→ **Work task**: Take the material below and output exactly the run of lines from the one containing "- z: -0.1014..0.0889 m" down to the one containing "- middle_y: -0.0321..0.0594", with both included.
--- Data below Enclosed Below ---
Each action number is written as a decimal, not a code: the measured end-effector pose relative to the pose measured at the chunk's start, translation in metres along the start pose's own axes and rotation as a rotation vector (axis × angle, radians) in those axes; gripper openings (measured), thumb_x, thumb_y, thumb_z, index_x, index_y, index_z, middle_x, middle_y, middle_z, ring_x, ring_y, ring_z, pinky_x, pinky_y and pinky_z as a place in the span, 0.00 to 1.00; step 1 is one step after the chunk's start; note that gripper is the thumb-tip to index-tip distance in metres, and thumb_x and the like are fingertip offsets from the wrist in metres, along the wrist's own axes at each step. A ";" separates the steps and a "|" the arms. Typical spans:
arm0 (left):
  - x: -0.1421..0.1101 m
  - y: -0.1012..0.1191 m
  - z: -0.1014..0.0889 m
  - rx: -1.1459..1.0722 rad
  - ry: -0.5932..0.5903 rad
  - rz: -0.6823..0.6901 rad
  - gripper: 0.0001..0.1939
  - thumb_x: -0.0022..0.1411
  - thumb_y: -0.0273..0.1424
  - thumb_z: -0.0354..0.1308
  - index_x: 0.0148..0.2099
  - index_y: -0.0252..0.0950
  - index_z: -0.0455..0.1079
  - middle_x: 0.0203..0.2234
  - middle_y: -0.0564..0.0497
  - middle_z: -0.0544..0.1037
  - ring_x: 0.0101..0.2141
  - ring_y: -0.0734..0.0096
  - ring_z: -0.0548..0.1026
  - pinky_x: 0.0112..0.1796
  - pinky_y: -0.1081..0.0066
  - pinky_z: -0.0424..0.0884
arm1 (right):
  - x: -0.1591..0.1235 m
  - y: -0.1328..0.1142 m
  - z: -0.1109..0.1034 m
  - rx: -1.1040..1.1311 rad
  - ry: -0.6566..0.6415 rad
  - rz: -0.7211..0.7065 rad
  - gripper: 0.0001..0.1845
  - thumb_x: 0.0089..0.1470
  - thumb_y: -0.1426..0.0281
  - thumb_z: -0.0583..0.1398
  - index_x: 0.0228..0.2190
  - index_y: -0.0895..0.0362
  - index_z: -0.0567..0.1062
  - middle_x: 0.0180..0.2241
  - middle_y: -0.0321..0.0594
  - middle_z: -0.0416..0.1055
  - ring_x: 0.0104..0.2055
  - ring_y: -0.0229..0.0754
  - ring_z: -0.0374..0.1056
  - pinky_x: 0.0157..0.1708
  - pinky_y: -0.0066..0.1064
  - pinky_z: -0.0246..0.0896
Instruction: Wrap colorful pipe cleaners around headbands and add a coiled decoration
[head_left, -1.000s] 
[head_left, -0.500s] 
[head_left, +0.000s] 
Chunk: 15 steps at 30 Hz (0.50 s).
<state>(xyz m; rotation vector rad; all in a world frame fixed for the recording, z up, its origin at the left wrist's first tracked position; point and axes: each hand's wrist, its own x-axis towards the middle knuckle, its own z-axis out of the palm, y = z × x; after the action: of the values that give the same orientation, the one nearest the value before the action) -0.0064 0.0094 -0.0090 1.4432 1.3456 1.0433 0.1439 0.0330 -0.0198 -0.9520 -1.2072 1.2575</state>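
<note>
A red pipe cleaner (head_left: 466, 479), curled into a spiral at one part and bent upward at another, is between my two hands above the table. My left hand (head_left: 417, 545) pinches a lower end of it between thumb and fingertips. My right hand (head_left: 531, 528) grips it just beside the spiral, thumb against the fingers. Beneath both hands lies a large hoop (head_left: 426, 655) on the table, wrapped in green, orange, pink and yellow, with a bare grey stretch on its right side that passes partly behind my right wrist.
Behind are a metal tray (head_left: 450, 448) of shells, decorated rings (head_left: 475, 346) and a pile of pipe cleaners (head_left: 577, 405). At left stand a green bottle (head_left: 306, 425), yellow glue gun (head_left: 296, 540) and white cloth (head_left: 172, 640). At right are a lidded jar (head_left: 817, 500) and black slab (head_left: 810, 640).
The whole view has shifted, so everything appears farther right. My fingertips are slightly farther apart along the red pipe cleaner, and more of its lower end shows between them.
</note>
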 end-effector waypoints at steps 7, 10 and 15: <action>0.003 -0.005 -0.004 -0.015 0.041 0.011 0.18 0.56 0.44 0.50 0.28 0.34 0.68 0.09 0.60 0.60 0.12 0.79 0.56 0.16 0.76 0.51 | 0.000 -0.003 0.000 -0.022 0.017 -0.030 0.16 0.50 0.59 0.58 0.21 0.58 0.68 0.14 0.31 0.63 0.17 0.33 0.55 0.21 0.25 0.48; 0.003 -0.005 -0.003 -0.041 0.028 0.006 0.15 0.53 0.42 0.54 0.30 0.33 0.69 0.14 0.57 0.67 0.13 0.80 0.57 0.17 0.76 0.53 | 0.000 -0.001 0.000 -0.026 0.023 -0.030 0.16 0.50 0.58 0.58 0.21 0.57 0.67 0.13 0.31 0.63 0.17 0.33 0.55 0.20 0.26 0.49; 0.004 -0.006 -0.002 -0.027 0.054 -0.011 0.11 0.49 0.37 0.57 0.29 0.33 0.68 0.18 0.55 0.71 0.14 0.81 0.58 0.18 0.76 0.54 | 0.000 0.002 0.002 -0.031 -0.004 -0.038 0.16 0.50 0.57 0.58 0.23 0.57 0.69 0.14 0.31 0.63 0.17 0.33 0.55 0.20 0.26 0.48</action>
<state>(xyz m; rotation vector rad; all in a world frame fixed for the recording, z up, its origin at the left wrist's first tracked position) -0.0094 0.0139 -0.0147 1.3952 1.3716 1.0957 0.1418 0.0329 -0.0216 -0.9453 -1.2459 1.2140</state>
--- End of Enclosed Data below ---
→ **Answer for the task**:
  - z: -0.1014..0.0889 m
  - rx: -1.1459..1.0722 rad
  - ry: -0.5932..0.5903 rad
  - rz: -0.6823..0.6901 rad
  - gripper: 0.0001..0.1939
  - thumb_x: -0.0022..0.1411
  - thumb_y: -0.0273..0.1424
  - thumb_z: -0.0354..0.1308
  - index_x: 0.0148..0.2099
  - index_y: -0.0252..0.0950
  - index_z: -0.0455..0.1079
  - middle_x: 0.0203..0.2234
  - middle_y: -0.0564..0.0497
  - middle_z: -0.0544..0.1037
  - ring_x: 0.0101..0.2141
  - ring_y: -0.0734..0.0096
  - ring_z: -0.0548..0.1026
  - pinky_x: 0.0112..0.1796
  - pinky_y: -0.1081..0.0066
  - pinky_z: -0.0424..0.0884
arm1 (right):
  - x: -0.1591..0.1235 m
  - y: -0.1328..0.1142 m
  - z: -0.1109..0.1034 m
  - rx: -1.1040..1.1311 rad
  - ry: -0.6566..0.6415 rad
  - rz: -0.7211..0.7065 rad
  - gripper: 0.0001..0.1845
  - thumb_x: 0.0089..0.1470
  - thumb_y: -0.1426..0.0281
  - thumb_z: -0.0583..0.1398
  - index_x: 0.0228..0.2190
  - index_y: -0.0895..0.0362
  - index_z: -0.0567..0.1062
  - middle_x: 0.0180..0.2241
  - middle_y: -0.0321..0.0594

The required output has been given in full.